Let's get one thing out of the way; Mike Trout is the best baseball player on the planet, unequivocally. This year, next year and every year, for only Trout knows how long. This makes saying that he lacks upside sound ludicrous. But this isn't real life, this is fantasy. In terms of fantasy-dollars*, Trout hasn't led the league in earnings in any year since he took over that top-drafted spot from Miguel Cabrera in 2015.

*Earnings for this article were calculated using the Fangraphs auction calculator. This is not to say that it is necessarily the best method for calculating earnings, as there are many, but it is widely respected and freely available. 

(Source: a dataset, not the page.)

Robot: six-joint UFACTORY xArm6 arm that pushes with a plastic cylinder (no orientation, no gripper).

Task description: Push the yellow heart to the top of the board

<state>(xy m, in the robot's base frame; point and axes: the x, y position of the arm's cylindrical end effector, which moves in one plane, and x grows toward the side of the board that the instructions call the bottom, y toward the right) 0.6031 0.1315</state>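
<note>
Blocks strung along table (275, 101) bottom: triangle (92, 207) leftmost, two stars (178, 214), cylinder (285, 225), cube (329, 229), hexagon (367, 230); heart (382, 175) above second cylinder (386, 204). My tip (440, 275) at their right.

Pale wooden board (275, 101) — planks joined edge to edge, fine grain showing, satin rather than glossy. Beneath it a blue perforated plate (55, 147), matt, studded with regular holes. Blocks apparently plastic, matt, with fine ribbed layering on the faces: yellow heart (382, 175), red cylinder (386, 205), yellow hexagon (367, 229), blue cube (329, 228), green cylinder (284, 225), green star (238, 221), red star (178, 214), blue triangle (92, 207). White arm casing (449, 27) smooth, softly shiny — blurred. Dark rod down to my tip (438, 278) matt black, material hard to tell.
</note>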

2015 PA $-Earned $_Rank  S/PA  $/PA_Rank
Josh Donaldson 711  $    42.80 1  $   0.060 2
Bryce Harper 654  $    42.30 2  $   0.065 1
Paul Goldschmidt 695  $    41.10 3  $   0.059 3
Mike Trout 682  $    34.90 6  $   0.051 6
2016
Mookie Betts 730  $    41.70 1  $   0.057 1
Mike Trout 681  $    38.50 2  $   0.057 2
Jose Altuve 717  $    37.70 3  $   0.053 3
2017
Charlie Blackmon 725  $    46.30 1  $   0.064 1
Giancarlo Stanton 692  $    44.40 2  $   0.064 2
Aaron Judge 678  $    42.40 3  $   0.063 3
Mike Trout 507  $    26.50 13  $   0.052 7
2018
J.D. Martinez 649  $    45.80 1  $   0.071 2
Christian Yelich 651  $    45.70 2  $   0.070 3
Mookie Betts 614  $    45.40 3  $   0.074 1
Mike Trout 608  $    35.50 9  $   0.058 4
2019
Ronald Acuna 715  $    41.20 1  $   0.058 3
Christian Yelich 580  $    40.30 2  $   0.069 1
Cody Bellinger 660  $    40.10 3  $   0.061 2
Mike Trout 600  $    32.10 7  $   0.054 5

The beauty of Trout lies in his consistency from year to year, with his dollars-earned per plate-appearance always making his floor in any given year a top-five hitter, assuming good health. Knowing your first pick in the draft has a worst-case scenario of top-five value is exactly what it means to drape your roster in the aforementioned chinchilla, but it also doesn't change the fact that Trout seems to be losing the part of his real-life game that made him once be able to fly so high in the fantasy world.

Trout had 11 stolen bases in 600 plate-appearances this season, after stealing 24 in 608 PA last year and 22 in 507 PA in 2017.  Given the recent track record of new manager Joe Maddon, it's hard to be optimistic that Trout's ceiling on the basepaths will be going up any time soon. You may remember Maddon's Rays as being fun and free-running but may not recall that he sped them way down towards the end of his tenure in Tampa Bay and then kept his foot off the gas when he went to Chicago.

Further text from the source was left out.